The Conservative’s flagship Right-To-Buy revival will allow local councils to sell-off housing stock to sitting tenants at a sizable discount with no deposit or down payment.

Councils will have to try and sell 200,000 of their most valuable homes under R2B, with the profits going towards the construction of 400,000 new homes on Brownfield sites. There are however concerns that Right-To-Buy will result in the removal of valuable social housing stock, which will not be replaced, putting an immense strain on the council and affordable housing. Landlords have also raised concerns about the negative side-effects of the scheme.

Another key housing policy was revealed in David Cameron’s recent speech on immigration, where he confirmed the national roll-out of ‘Right to Rent’ immigration checks. After a successful trial in the Midlands, the Conservatives now plan to make all landlords responsible for tenant immigration checks.
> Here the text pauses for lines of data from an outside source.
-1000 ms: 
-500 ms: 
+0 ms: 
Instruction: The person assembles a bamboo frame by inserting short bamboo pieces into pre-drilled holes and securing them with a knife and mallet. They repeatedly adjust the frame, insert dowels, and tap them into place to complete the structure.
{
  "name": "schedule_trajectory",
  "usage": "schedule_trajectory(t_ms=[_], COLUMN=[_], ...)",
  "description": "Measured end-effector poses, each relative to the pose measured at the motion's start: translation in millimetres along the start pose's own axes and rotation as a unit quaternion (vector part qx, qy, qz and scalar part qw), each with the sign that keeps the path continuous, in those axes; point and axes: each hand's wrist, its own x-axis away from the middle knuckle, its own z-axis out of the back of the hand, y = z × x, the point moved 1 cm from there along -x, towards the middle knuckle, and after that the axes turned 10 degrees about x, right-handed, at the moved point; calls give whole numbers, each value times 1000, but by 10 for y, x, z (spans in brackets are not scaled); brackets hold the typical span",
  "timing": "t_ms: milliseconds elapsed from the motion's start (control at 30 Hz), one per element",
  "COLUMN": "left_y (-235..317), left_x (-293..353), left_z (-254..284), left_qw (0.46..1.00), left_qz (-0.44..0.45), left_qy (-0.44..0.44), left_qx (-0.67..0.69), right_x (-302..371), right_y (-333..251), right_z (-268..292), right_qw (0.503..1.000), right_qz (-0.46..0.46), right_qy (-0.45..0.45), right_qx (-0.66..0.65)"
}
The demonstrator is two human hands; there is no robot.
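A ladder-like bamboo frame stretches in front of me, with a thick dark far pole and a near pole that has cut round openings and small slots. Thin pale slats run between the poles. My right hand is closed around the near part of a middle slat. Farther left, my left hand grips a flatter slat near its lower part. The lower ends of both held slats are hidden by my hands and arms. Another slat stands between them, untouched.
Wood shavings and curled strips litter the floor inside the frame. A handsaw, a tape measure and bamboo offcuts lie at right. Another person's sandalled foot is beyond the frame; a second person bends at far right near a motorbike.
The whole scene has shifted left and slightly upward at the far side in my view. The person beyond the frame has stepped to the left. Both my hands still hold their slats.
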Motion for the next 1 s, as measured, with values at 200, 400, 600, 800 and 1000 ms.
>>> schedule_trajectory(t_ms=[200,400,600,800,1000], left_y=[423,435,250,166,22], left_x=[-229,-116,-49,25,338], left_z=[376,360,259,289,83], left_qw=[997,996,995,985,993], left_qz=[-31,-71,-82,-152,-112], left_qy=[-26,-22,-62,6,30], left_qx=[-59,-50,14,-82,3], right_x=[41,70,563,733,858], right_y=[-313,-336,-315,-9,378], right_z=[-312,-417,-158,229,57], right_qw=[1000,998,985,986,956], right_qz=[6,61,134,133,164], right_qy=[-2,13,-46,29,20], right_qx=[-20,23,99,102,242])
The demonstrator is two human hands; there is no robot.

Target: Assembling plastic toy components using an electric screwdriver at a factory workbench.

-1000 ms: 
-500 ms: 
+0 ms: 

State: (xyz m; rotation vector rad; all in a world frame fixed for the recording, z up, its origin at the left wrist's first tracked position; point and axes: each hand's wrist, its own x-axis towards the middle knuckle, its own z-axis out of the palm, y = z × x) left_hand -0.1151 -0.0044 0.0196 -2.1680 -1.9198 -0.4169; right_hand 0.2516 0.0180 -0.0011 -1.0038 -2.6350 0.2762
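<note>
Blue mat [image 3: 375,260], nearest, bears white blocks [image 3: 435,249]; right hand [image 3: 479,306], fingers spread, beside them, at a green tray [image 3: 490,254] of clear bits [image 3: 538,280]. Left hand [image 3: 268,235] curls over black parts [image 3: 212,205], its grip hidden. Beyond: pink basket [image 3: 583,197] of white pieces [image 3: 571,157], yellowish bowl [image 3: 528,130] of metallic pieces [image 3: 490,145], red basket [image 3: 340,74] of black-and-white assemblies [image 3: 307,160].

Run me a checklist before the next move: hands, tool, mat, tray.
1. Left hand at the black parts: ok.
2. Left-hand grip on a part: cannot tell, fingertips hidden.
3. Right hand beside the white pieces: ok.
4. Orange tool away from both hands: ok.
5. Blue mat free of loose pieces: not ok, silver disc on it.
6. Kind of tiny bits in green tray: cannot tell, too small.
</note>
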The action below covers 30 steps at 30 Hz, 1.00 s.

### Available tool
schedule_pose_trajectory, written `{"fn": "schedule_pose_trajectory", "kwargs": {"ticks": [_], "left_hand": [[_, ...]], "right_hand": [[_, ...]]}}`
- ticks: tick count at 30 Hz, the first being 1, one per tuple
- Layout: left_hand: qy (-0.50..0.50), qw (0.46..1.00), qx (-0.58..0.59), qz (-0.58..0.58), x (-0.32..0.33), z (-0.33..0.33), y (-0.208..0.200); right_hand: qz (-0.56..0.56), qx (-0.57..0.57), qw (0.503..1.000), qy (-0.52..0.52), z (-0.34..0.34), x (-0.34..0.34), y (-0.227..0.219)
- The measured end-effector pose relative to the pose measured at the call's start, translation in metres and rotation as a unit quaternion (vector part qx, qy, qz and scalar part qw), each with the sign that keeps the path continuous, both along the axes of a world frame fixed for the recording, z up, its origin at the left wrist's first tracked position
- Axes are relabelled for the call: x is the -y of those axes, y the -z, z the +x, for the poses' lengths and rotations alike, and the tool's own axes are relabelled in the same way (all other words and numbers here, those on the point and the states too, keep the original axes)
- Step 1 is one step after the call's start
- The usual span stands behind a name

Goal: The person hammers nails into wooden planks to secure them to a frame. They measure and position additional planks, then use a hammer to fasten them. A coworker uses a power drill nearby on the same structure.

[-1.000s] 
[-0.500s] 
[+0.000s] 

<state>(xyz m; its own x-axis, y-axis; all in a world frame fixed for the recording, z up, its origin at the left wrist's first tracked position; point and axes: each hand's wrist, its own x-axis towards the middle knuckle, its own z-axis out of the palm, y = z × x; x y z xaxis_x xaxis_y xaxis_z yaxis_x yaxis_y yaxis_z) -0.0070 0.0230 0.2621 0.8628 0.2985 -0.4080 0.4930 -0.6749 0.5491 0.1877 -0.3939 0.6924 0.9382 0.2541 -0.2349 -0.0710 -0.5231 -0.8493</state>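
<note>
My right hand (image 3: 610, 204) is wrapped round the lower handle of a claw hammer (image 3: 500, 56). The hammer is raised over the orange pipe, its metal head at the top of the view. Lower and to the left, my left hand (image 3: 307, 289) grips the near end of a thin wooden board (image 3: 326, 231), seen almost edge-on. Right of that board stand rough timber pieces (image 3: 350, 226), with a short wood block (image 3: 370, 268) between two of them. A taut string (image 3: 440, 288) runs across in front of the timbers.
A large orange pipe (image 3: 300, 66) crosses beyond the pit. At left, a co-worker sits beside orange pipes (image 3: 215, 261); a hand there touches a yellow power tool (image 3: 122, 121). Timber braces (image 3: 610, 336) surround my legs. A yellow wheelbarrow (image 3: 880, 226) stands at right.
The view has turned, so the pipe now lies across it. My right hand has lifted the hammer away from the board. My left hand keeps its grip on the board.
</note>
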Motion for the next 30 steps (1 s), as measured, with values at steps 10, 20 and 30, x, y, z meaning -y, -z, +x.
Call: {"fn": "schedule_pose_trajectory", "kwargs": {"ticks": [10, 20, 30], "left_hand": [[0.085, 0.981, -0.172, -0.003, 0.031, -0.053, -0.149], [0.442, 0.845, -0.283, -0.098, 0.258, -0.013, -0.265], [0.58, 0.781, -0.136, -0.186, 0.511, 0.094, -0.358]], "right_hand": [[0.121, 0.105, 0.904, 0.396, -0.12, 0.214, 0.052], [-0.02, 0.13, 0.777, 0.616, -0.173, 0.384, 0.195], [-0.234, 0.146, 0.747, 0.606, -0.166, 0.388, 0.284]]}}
In the speech, Cameron also announced the implementation of a mandatory Landlord Licensing scheme, which he claims will “crack down on unscrupulous landlords who cram houses full of illegal migrants”. Critics have warned that the expensive fees attached to a landlord licensing scheme will ultimately result in higher costs being passed on to tenants by way of rent rises.

Professional landlord and co-founder of Property Tribes, Vanessa Warwick, has also outlined her concerns over a mandatory scheme, claiming that proper enforcement of existing legislation is a more suitable solution.

 

Looking to The Future

It is highly likely that housing will feature prominently over the next 5 years as the Conservative government battle a housing crisis that is seeing an entire generation priced-out of home ownership. Beyond the Tories flagship Right-To-Buy scheme and new national landlord licensing schemes, much more will be needed to get the UK market back on track.

We will have to wait and see what other housing policies will be rolled out over the coming months, and hope that they paint a brighter future for housing.